What if the price objectives are not reached? Then a backup must be in place, and in the example marketing plan, time deadlines are the backup, he says. The time deadlines are derived from the seasonal price pattern for wheat. Seasonal price patterns for many crops produced in ND are presented in NDSU Extension Service Bulletin EB-61, “Seasonal Price Patterns For Crops.” The publication is available on the Internet at www.ext.nodak.edu/extpubs/market.htm.

The same type of marketing plan can be used for other crops. Review your marketing plan and adjust it as new information becomes available, Flaskerud says.

Long-term wheat picture becoming more bullish
World wheat stocks have been declining the past three years, making conditions favorable for a long-term bullish market, explained Greg Konsor, wheat director at ConAgra at the Crop Outlook and Issues Forum held in Minot, ND recently, sponsored by the North Dakota Wheat Commission.

Wheat stock-to-use ratios are also getting tighter, as regular importers of wheat are keeping less stocks on hand. Konsor points out that November 1998 ending wheat stocks were 136 million metric tons. That number decreased to 127 million metric tons by November 1999, and stocks are predicted to be at 111 million metric tons this year. Further, major importing countries have decreased their stocks on hand from 47 million metric tons to 24 million metric tons in the same amount of time.

“If growing conditions in any of the major exporting countries are poor, there is a potential of raising the market price by 50 to 75 cents in a short period of time,” Konsor says. The five major wheat exporters include the US, EU, Canada, Australia and Argentina.
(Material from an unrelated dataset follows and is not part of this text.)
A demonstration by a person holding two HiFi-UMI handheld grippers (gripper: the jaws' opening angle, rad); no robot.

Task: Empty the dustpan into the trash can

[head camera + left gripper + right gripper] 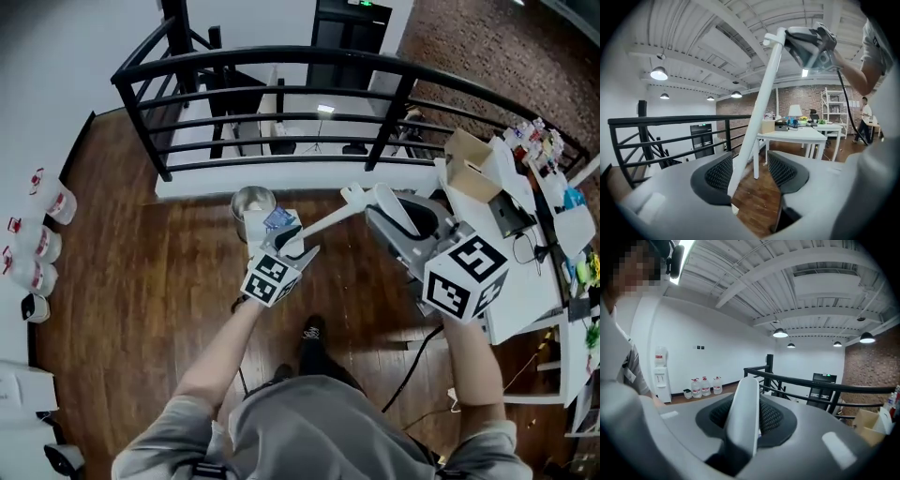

Konsor recommends watching reports on the growing conditions and the quality of wheat coming from these areas.

Marketing 2000 Durum
High quality durum wheat is finally in the position to benefit from increasing demand, John Griffith, senior durum merchant at Cenex Harvest States Cooperatives, said at the Minot Forum.

“The quantity of high quality milling durum has significantly decreased after two years of unfavorable crop conditions,” Griffith says. “This should limit the down side to the market and has the potential to raise the price 20 to 50 cents.”

At the same time, the poor growing conditions have added to the surplus of low quality durum. These bushels are competing with corn in the feed lots. Corn prices are low due to the large 10 billion-bushel crop. The low quality durum is simply a substitute for corn in feed lots, which means it must price itself below corn. The opportunity for a price increase is extremely limited for low quality durum, Griffith says. Also, low quality durum doesn’t store well, which adds to the risk of waiting for any price action.

The stronger high quality durum market will be a factor in what is planted in California and Arizona in December and January, says Griffith, and U.S. and Canadian farmers will be watching the markets before making durum planting decisions this spring.